Prezado Professor: No meio desta controvérsia, em que fui tratado por si, e por os outros comentadores (seja-me permitido destacar o anónimo "F. C.") com a elevação que merece a dignidade dos ensinos universitário e politécnico, seja-me permitido (sem com isso dar por encerrada, pela minha parte, uma temática que merece ser exaustivamente debatida) ter como leitmotiv de tudo isto, um pensamento, que pode justificar, todo o empenho que puseram nesta jornada os meus "compagnons de route" que quiseram, e conseguiram, que eu meditasse nos meus possíveis erros ou omissões involuntárias tendo sempre presente que "a história das ciências [substitua-se ciências por ensino superior em Portugal] tem quatro grandes objectivos: os nossos conhecimentos, as nossas opiniões, as nossas disputas, os nossos erros” (Jean Le Rond d'Alembert , 1717-1783).
Mais de um século é volvido e, mais uma vez, concordo que o passado é a plataforma para nos projectarmos no futuro colhendo os erros do passado porque “reivindicar direitos sem proclamar obrigações é querer, segundo Raymond Polin , o impossível, é jogar às utopias ou às catástrofes”. Bem nos avisou Gabriel Garcia Marquez: “tudo o que sucede, sucede por alguma razão”. E, neste particular, a razão encontro-a no facto de, há décadas para cá, a criação de cursos superiores em Portugal, para além de não ser devidamente planificada em termos a qualificativos e quantitativos , tem sido responsável por uma verdadeira babilónia entre ensino universitário e politécnico e suas fronteiras.

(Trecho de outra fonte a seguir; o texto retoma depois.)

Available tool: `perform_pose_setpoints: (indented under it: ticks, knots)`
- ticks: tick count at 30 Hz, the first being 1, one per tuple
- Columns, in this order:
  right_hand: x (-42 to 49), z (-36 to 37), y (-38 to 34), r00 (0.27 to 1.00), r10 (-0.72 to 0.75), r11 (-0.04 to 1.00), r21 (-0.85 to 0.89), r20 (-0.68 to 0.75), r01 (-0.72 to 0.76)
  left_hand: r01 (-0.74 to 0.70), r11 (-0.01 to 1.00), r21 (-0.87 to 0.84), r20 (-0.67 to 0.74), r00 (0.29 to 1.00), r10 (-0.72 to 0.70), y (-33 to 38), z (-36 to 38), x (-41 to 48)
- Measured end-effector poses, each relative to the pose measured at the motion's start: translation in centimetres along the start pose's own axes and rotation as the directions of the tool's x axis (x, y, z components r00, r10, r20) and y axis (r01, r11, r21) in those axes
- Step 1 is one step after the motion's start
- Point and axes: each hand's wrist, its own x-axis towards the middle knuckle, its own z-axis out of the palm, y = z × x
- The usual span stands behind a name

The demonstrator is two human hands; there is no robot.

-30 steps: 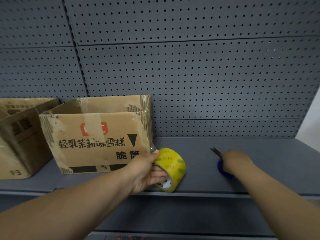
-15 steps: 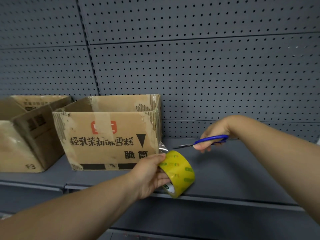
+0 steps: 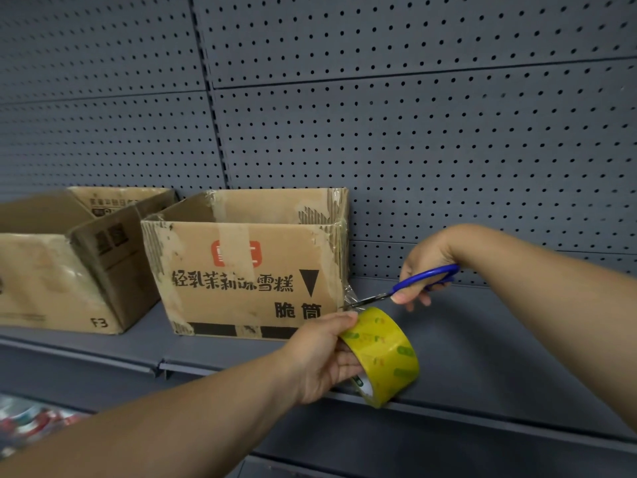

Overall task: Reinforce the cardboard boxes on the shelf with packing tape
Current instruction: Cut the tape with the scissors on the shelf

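Grey metal shelf [image 3: 482,339], pegboard back panel [image 3: 413,132]. Open printed cardboard box [image 3: 248,270] mid-shelf, old tape on its corners; second open box [image 3: 62,270] just beside it, toward the left end. Left hand [image 3: 324,357] closed around yellow packing tape roll [image 3: 382,353] at the shelf's front edge. Clear tape strip [image 3: 350,294] runs to the printed box's right front corner. Right hand [image 3: 425,267] grips blue-handled scissors [image 3: 406,288], blade tips at the strip.
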Motion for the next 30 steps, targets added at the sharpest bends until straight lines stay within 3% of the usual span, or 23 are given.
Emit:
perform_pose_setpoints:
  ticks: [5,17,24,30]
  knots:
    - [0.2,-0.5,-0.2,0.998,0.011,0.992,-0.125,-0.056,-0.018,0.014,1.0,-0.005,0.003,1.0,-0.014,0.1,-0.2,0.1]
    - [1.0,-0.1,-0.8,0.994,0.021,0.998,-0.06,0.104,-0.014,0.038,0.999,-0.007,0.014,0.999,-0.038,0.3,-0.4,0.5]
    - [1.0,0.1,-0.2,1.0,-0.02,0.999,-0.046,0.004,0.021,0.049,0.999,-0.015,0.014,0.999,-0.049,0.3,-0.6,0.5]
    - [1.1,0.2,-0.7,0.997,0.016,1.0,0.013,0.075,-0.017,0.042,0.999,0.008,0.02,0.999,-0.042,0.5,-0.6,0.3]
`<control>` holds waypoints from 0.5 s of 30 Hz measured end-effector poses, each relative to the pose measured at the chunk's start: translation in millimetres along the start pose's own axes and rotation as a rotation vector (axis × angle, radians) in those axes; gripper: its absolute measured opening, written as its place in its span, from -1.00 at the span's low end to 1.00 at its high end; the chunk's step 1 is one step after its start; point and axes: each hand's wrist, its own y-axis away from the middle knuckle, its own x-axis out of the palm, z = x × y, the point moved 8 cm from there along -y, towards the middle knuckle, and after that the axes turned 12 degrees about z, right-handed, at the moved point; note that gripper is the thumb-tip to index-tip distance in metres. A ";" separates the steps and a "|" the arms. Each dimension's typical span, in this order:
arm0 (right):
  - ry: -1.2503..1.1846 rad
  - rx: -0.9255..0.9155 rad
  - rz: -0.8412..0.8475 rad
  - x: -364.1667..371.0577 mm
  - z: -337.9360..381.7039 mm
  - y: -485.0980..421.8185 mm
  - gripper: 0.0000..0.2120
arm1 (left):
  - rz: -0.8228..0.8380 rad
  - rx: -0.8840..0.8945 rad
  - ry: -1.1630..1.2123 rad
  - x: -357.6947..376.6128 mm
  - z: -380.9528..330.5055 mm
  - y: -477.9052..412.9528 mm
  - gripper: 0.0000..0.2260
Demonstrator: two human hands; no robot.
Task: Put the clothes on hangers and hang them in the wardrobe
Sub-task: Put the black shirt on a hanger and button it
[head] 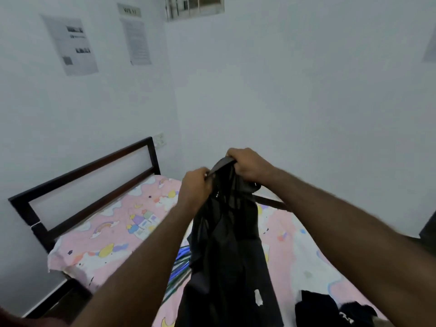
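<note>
A black garment (226, 244) hangs in the air over the bed, held up by its top edge. My left hand (195, 185) grips the left side of that edge and my right hand (247, 165) grips the right side, fingers curled round the fabric. Behind the garment, blue and green hangers (179, 267) lie on the sheet, partly hidden by the cloth. More dark clothes (330, 310) lie in a heap at the lower right of the bed. The wardrobe is out of sight.
The bed has a pink cartoon-print sheet (113, 232) and a dark frame headboard (82, 180) at the left. White walls close in behind, with papers (70, 43) stuck on the left wall. A dark object (428, 230) stands at the right edge.
</note>
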 end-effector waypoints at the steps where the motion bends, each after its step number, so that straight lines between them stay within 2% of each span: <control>1: -0.020 -0.001 -0.048 -11.1 1.6 -2.3 -0.76 | -0.019 -0.038 0.000 5.5 11.7 8.0 -0.86; 6: 0.019 0.013 -0.108 -40.0 8.0 -3.0 -0.75 | 0.139 -0.292 0.120 49.5 70.1 37.6 -0.89; 8: 0.156 0.076 -0.091 -55.7 -1.9 0.0 -0.79 | 0.114 -0.303 0.147 23.4 75.2 18.9 -0.91; 9: 0.278 0.097 -0.085 -69.3 -7.1 1.1 -0.81 | 0.051 -0.298 0.163 -6.0 73.6 3.4 -0.92; 11: 0.523 0.094 -0.110 -104.9 -9.7 2.7 -0.80 | -0.136 -0.239 0.165 -87.6 60.2 -33.2 -0.86; 13: 0.611 0.046 -0.173 -141.1 -5.5 4.9 -0.62 | -0.301 -0.076 0.085 -171.2 20.7 -62.0 -0.86; 14: 0.615 0.031 -0.199 -155.9 -4.1 5.3 -0.61 | -0.316 0.030 0.045 -199.2 -6.0 -69.0 -0.86; 15: 0.626 0.051 -0.197 -165.7 -6.4 4.7 -0.67 | -0.256 0.107 -0.025 -211.3 -28.5 -74.1 -0.81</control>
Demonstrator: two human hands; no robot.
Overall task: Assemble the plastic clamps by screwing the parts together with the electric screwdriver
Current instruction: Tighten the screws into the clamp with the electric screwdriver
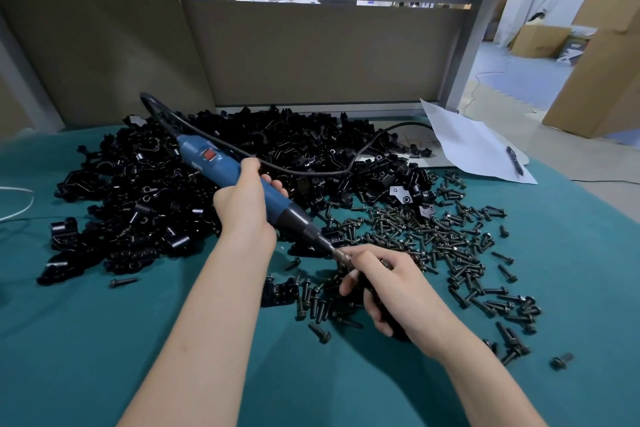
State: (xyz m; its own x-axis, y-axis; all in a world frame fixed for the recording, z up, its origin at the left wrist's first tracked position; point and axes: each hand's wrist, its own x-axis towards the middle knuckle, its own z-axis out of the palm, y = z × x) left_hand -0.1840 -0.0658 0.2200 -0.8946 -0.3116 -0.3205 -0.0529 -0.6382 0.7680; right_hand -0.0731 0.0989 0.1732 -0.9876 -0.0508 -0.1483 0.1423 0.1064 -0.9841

A própria Lei de Bases do Sistema Educativo (1986) traduz o aspecto nebuloso que presidiu (intencionalmente?) a este “status quo”. Destarte, nos respectivos formulários, os ensinos universitário e politécnico pouco diferem na forma e conteúdo consentindo diversas leituras que permitem que o ensino politécnico navegue com as velas enfunadas por ventos de interesses dos seus diplomados e com a terra à vista dos sucessivos graus académicos que foram exigidos e consentidos por instituições governamentais. Quase se pode dizer que os respectivos articulados legais expressam aquilo que quis dizer e não disse e aquilo que disse e não quis dizer! Em linhas anteriores, entre comas, fiz a interrogação: “intencionalmente?” Razão encontro-a num texto de Pio Barojo quando nos relata que um determinado ministro espanhol, virando-se para o seu secretário o advertiu. “Senhor Rodriguez. Veja lá se a lei está escrita com a necessária confusão”!
Muitas vezes, não se trata de uma mera questão de nomenclatura das instituições académicas. Anos atrás, a própria Ordem dos Engenheiros não reconheceu certos cursos universitários de uma determinada universidade do interior do país permitindo, todavia, a inscrição de diplomados pelo Instituto Superior de Engenharia de Lisboa. Ou seja, o nome das instituições orladas com o pórtico universitário não garante, por si só, a respectiva qualidade, assim como outras de natureza politécnica não se desprestigiam por esse facto.
Sem pretender se bota-de-elástico “agrilhoando-me ao passado”, a própria Roma Antiga estabeleceu o aforismo: “Suum cuique” (a cada um o seu)!
Na última linha deste meu comentário, rectifico "se" para ser.